--- Aim of the task ---
Search the data below for "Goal" and report how many lines contain it, with no other text.

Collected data
○ ○ ○ ○

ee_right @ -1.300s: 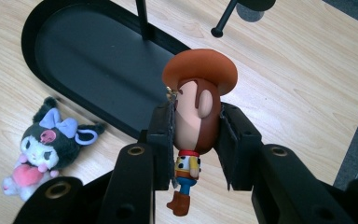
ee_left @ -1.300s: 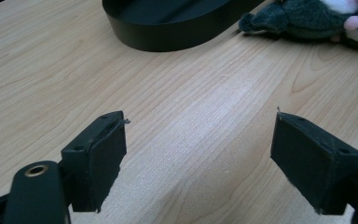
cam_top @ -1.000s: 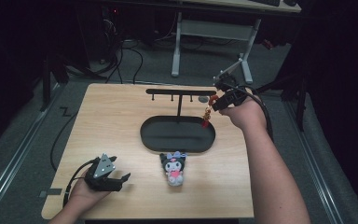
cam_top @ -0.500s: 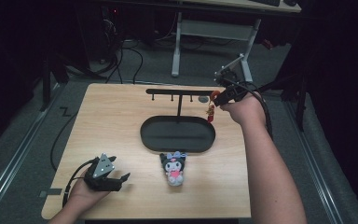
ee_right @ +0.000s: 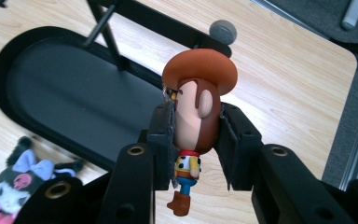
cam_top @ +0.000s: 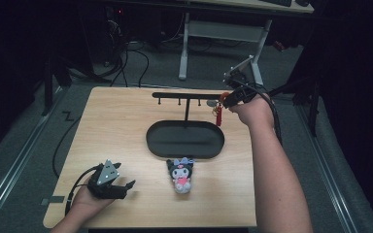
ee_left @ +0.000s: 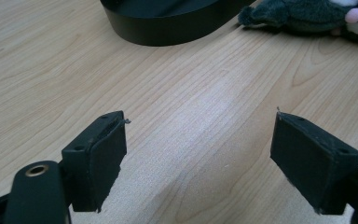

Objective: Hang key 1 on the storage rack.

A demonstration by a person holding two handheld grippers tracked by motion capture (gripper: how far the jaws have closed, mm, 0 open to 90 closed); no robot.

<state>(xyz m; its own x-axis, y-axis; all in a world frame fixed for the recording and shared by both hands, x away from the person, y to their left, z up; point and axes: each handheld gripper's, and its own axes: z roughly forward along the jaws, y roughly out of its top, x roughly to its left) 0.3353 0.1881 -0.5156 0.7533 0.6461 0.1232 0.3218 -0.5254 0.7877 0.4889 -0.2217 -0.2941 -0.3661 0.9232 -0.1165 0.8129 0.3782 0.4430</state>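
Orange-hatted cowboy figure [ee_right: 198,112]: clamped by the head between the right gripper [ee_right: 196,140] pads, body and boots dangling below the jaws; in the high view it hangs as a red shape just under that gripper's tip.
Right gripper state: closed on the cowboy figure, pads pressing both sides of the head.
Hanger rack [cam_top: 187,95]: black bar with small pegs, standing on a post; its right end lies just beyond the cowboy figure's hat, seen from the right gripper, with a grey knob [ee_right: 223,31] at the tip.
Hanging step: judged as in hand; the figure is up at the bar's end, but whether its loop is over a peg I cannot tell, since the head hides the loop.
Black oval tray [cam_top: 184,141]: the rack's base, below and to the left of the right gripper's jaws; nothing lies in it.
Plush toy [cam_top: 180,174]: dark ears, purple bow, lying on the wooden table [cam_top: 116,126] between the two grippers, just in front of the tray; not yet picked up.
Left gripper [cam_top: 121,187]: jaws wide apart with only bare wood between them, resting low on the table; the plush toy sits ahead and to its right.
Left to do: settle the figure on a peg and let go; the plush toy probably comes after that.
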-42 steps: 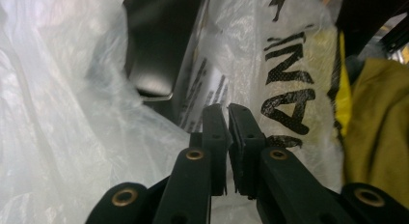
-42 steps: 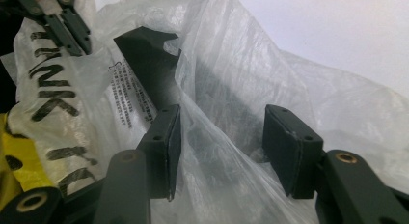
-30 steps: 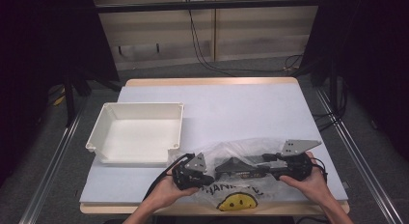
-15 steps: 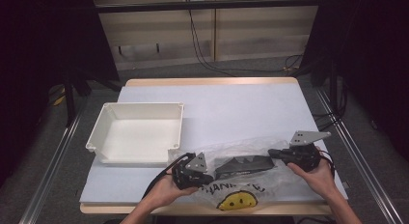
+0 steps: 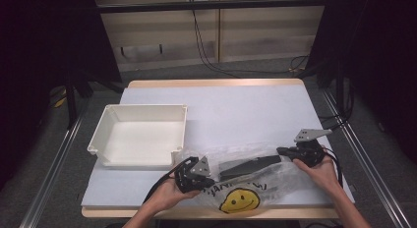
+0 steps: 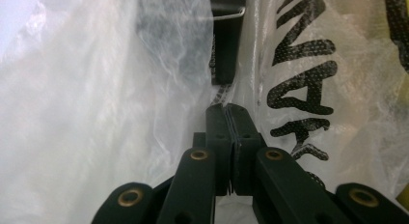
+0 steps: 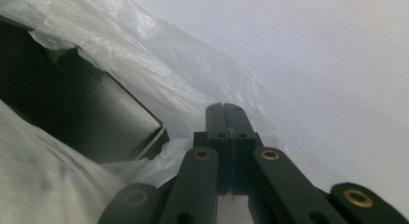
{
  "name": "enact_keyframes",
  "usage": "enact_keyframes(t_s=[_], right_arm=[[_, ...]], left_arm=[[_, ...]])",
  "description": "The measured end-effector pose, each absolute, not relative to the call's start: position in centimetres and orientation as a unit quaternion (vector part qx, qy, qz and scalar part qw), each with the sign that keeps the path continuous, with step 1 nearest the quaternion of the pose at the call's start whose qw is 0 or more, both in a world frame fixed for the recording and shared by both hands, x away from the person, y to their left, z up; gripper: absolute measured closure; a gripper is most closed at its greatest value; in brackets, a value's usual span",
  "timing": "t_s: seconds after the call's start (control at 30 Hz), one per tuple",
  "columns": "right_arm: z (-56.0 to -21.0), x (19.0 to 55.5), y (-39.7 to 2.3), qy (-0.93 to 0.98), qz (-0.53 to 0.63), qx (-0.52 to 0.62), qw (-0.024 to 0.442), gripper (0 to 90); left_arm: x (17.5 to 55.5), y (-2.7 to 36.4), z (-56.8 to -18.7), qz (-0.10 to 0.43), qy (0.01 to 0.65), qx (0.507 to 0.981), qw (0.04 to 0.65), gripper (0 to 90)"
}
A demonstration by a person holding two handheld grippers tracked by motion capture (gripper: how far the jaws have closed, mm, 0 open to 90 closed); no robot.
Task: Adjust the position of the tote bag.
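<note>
High view: both hand-held grippers pinch crinkly clear plastic bag [image 5: 246, 176] — seemingly round flat black slab [image 5: 248, 165].

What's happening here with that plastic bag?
A person holds a gripper in each hand and works on a clear plastic bag with a smiley face near the table's front edge. The left gripper and the right gripper are each shut on an end of it. A dark flat object lies inside. A white tray sits alongside.
</note>
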State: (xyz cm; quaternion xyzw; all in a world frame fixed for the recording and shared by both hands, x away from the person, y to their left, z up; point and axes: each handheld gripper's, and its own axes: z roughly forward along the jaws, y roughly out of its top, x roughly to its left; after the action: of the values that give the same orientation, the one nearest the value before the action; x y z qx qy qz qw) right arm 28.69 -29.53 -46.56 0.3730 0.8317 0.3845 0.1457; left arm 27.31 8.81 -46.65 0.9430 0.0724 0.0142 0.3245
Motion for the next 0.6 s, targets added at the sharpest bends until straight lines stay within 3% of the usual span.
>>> enact_keyframes(t_s=[0.23, 0.5, 0.6], right_arm=[[-48.2, 29.3, -30.2, 0.839, 0.357, 0.384, 0.143, 90.0], [-47.6, 29.1, -30.1, 0.834, 0.370, 0.379, 0.156, 90.0], [-46.4, 28.8, -30.8, 0.815, 0.402, 0.387, 0.157, 78.6]], left_arm=[[27.0, 9.4, -46.7, 0.019, 0.077, 0.942, 0.325, 90.0], [27.4, 9.6, -46.8, 0.008, 0.094, 0.936, 0.339, 90.0], [27.3, 9.4, -46.3, 0.005, 0.096, 0.930, 0.355, 90.0]])
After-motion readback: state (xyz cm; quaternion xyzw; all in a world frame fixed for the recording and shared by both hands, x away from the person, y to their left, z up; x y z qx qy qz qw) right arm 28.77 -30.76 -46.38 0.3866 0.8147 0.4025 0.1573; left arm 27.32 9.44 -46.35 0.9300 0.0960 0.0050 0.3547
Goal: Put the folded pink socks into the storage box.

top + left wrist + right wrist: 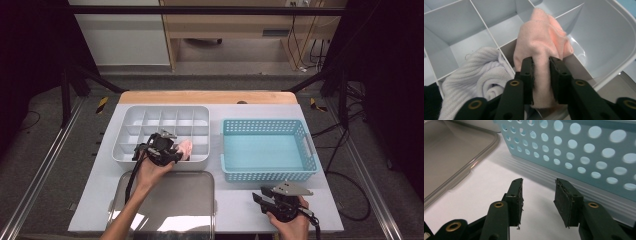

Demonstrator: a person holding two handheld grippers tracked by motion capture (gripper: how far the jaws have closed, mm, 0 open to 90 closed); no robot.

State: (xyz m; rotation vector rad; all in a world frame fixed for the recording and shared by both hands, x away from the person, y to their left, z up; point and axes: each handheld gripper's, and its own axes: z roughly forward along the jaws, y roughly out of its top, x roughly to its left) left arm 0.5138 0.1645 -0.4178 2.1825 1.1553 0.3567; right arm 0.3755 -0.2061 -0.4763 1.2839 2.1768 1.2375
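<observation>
My left gripper (541, 62) is shut on a rolled pink sock (539, 37), its pads pressing into the fabric from both sides. It holds the sock over a near-row compartment of the grey divided organizer (469, 22). A white knitted sock (481, 72) lies bundled in the compartment beside it. From above, the left gripper (176, 150) and the pink sock (186, 148) sit at the organizer's (150, 116) front edge. My right gripper (538, 186) stands open with nothing between its pads, low over the white table beside the blue basket (584, 152); in the high view it (258, 198) is near the table's front edge.
A light blue perforated basket (263, 121) stands right of the organizer. A metal tray (165, 200) lies at the front left, and its rim (471, 167) is seen left of the right gripper. Something dark (430, 100) lies at the left edge of the left gripper view.
</observation>
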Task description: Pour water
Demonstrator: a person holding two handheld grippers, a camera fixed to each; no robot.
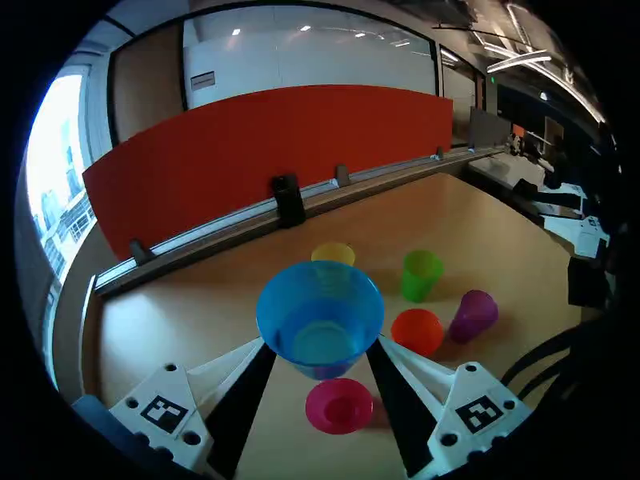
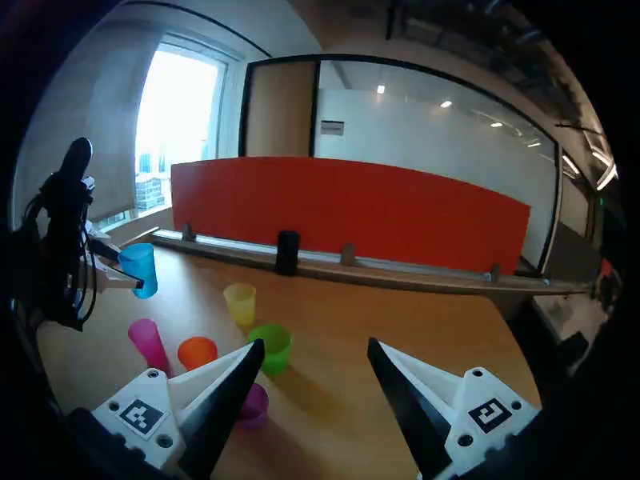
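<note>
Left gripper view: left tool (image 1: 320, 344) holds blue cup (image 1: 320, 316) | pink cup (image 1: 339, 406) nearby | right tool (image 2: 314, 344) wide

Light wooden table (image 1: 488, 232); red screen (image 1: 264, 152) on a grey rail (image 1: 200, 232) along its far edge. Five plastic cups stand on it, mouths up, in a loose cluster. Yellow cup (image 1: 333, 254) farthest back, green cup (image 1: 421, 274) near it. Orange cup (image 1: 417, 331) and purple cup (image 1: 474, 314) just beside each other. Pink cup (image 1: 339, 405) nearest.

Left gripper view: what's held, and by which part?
The left gripper holds the blue cup by its sides, below the rim. The right gripper holds nothing.
</note>
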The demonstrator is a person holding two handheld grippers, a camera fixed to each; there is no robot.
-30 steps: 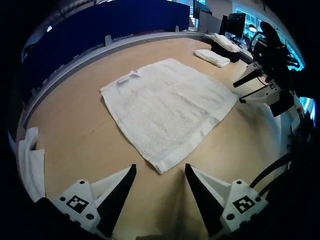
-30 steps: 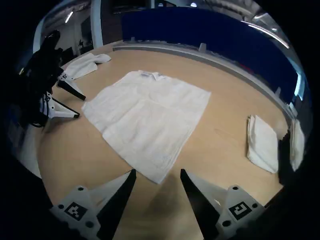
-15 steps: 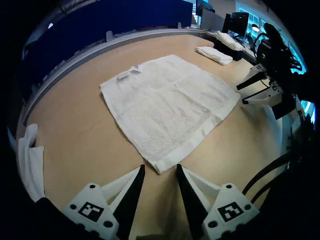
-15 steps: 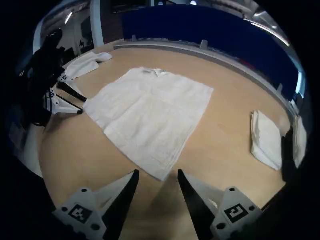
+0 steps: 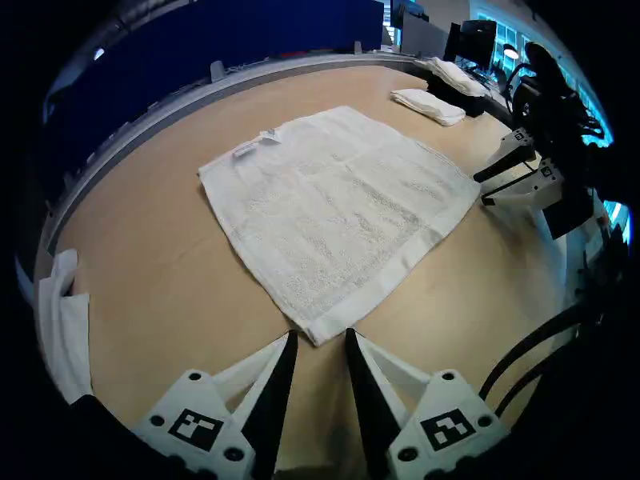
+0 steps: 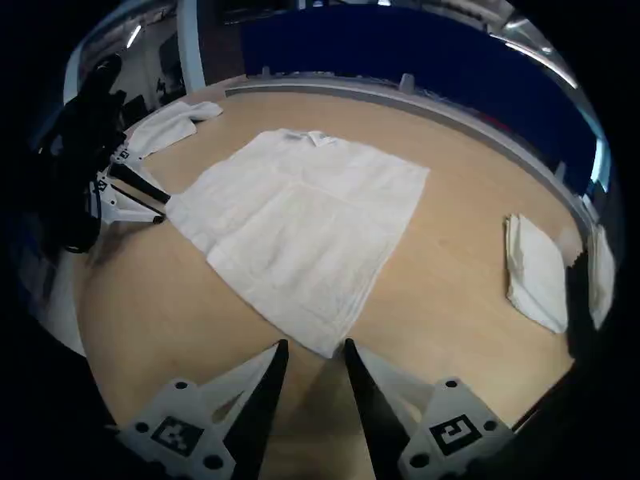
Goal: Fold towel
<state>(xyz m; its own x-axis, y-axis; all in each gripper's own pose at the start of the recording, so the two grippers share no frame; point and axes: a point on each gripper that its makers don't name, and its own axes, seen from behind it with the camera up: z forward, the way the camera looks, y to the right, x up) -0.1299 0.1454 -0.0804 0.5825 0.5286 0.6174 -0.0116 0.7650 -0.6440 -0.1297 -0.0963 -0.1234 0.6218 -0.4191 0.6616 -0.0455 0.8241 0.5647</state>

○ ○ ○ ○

--- Answer box ---
2